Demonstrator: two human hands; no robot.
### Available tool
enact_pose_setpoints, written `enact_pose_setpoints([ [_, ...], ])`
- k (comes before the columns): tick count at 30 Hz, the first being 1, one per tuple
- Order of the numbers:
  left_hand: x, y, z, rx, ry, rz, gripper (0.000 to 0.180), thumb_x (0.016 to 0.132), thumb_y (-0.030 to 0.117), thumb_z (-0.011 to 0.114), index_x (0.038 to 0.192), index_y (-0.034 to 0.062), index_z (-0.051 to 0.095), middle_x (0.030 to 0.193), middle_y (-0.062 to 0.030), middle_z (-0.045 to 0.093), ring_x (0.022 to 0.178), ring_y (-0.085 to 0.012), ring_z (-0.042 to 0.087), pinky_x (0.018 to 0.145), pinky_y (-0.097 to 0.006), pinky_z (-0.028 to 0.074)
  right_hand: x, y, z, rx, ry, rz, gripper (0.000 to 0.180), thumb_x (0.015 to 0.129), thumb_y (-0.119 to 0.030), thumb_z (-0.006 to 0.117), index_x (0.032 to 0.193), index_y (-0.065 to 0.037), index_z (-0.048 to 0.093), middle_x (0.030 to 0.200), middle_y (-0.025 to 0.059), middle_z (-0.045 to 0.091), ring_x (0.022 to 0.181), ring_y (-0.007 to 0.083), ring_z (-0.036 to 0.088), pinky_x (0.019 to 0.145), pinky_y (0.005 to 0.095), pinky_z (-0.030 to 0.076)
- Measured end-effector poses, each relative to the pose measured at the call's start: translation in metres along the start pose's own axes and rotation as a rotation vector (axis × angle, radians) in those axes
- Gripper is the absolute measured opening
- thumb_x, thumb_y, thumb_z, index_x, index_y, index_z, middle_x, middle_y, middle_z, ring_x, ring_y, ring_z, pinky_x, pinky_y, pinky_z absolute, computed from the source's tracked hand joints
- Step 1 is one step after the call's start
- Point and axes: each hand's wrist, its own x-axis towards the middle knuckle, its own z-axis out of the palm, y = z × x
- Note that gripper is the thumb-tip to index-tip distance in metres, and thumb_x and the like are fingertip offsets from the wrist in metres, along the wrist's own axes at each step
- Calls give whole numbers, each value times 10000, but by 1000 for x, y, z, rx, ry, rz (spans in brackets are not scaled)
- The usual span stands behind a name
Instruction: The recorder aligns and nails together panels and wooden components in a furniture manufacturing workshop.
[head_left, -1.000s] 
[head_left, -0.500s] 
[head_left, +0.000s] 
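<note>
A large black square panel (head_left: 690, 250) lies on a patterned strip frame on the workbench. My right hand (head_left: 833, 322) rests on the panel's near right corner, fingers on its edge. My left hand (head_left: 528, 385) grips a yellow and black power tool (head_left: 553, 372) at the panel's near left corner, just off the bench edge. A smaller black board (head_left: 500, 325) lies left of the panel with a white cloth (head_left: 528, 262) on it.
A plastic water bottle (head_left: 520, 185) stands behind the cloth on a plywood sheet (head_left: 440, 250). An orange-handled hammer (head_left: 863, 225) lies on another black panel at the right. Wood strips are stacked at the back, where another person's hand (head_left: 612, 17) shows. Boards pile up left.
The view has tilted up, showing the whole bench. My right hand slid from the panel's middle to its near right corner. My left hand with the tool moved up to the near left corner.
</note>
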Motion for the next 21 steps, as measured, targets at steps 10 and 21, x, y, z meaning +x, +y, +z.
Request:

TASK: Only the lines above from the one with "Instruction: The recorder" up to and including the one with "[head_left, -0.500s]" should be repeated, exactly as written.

TASK SOLUTION:
Instruction: The recorder aligns and nails together panels and wooden components in a furniture manufacturing workshop.
[head_left, -1.000s] 
[head_left, -0.500s] 

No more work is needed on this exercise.